Ritzer's popularization of Max Weber's theory of rationalization and its application to a study of
the processes of McDonaldization presents a concrete example of applied social analysis which
clarifies important developments in the present moment, calling attention to their costs and
benefits, their positive and negative sides. The wide-spread reception -- and the controversy it
has evoked -- suggests that Ritzer has touched upon some vital nerve centers of the
contemporary era which I suggest have to do with discontents over modernity and ambivalent
attitudes toward the rapid transformation of the present for which the term "postmodernity" has
been coined.
The choice of McDonald's restaurants as an example of defining problematical aspects of our
contemporary world is a felicitous one. The phenomenon of "McDonaldization" which Ritzer
elicits from his analysis of McDonald's fast-food restaurants encompasses both production and
consumption, and is applied to a broad scope of economic, political, social, and cultural artifacts
and mechanisms. Ritzer is able to apply his concepts to phenomena ranging from work to leisure,
from food to media, from education to politics.
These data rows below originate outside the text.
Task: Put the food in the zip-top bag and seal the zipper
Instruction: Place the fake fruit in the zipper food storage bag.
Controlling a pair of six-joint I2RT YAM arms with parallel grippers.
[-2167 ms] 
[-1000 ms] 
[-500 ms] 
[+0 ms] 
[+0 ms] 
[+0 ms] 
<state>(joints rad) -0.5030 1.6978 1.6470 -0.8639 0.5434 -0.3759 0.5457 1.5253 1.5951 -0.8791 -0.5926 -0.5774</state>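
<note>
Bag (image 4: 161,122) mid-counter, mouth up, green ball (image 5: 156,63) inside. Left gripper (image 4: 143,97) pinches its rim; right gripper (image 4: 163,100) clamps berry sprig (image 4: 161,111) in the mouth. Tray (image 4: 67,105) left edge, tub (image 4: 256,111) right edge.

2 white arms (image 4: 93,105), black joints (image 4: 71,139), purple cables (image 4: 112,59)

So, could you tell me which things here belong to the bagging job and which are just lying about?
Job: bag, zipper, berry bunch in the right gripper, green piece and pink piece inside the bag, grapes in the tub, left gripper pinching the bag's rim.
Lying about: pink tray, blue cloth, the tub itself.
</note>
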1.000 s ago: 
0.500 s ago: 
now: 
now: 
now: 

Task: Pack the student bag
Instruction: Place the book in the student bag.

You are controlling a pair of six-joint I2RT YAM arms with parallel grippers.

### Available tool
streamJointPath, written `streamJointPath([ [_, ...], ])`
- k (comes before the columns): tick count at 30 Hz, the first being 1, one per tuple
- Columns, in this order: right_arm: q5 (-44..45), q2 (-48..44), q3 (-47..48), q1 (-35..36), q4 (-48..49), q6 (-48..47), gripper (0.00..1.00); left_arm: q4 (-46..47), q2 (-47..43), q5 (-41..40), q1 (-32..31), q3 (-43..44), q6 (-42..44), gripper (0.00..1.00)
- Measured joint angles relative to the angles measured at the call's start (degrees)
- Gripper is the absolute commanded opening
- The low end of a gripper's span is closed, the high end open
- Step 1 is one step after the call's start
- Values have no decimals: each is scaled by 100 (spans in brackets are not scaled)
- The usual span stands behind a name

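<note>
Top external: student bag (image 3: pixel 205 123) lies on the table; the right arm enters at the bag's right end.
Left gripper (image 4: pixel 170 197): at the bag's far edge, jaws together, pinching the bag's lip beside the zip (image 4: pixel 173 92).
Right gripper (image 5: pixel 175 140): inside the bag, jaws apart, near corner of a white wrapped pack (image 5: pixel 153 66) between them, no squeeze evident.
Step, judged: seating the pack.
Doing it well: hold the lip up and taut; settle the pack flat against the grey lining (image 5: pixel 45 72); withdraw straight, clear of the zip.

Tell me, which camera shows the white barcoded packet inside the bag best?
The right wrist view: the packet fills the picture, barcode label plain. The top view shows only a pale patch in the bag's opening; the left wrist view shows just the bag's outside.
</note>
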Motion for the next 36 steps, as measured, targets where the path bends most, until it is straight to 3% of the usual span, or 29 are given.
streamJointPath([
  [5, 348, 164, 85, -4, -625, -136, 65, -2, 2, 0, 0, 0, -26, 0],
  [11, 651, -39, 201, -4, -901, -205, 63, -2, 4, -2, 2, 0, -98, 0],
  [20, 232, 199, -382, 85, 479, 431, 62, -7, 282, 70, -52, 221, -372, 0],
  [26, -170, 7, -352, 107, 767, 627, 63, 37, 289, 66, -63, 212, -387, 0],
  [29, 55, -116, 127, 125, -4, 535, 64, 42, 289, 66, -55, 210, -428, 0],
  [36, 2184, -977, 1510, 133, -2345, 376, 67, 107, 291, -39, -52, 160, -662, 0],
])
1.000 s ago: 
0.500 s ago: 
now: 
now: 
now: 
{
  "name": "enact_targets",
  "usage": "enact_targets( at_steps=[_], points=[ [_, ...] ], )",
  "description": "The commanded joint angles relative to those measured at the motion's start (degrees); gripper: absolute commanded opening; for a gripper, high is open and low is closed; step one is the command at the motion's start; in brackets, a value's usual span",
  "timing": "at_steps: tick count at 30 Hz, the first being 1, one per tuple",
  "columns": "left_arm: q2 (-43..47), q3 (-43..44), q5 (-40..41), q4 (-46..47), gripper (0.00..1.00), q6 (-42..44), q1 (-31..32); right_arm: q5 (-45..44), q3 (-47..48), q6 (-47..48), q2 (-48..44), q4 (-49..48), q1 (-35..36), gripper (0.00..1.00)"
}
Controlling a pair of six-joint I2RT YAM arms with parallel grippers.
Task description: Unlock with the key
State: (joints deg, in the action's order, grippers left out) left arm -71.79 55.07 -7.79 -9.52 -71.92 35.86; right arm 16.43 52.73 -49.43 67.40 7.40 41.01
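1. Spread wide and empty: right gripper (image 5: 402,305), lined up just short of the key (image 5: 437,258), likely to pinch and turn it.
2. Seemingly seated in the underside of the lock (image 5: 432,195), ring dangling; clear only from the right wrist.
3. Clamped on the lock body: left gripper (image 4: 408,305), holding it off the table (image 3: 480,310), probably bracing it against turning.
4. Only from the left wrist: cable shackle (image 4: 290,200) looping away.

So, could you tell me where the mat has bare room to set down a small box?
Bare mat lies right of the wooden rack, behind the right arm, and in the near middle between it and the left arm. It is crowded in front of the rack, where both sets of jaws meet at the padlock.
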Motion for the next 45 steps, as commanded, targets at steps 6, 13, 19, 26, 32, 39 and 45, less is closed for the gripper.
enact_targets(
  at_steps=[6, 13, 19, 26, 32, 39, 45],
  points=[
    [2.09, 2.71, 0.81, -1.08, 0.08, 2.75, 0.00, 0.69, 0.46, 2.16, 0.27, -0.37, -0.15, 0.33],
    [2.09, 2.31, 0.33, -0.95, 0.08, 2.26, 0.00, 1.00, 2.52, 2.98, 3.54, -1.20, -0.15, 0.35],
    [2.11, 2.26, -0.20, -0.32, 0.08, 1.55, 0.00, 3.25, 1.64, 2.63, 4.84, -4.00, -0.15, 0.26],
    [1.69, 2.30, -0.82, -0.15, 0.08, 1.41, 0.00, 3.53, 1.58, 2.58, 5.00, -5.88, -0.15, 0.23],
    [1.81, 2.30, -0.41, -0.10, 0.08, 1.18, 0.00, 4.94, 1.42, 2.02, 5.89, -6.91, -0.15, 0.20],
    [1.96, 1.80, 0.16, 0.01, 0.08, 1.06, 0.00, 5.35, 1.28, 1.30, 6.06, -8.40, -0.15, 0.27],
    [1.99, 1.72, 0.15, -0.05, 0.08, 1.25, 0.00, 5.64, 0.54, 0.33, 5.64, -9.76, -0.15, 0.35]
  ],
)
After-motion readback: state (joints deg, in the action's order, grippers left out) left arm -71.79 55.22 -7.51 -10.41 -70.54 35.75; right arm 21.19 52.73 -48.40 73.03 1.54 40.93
Encompassing such a diverse field of topics and
artifacts exemplifies the sociological moment of illuminating abstraction, of generating a concept
so broad as to conceptually grasp and interpret a wealth of data in a way that theorizes defining
and constitutive features of the present moment. Such a mode of theorizing -- now under attack
by some modes of postmodern theory -- helps us critically view key social dynamics, institutions
and problems, thus exemplifying the major strength of classical social theory.[1]
In this study, I will attempt to illuminate both the strengths and weaknesses of Ritzer's theory of
McDonaldization and will suggest some alternative perspectives. I will first discuss how Ritzer
theorizes McDonaldization, focusing on his mode of social analysis and will argue that Ritzer
fails to adequately explicate its cultural dimensions. Drawing on contemporary cultural studies, I
accordingly add a cultural perspective to Ritzer's analysis and discuss whether McDonaldization
is properly a phenomenon of modernity or postmodernity, and whether it is better grasped by
modern or postmodern theory. I then take on the issue of the standpoint and strategy of critique
of key phenomenona like McDonald's, or McDonaldization, and sketch out some critical
perspectives and strategies of resistance that explicate and supplement Ritzer's normative stance.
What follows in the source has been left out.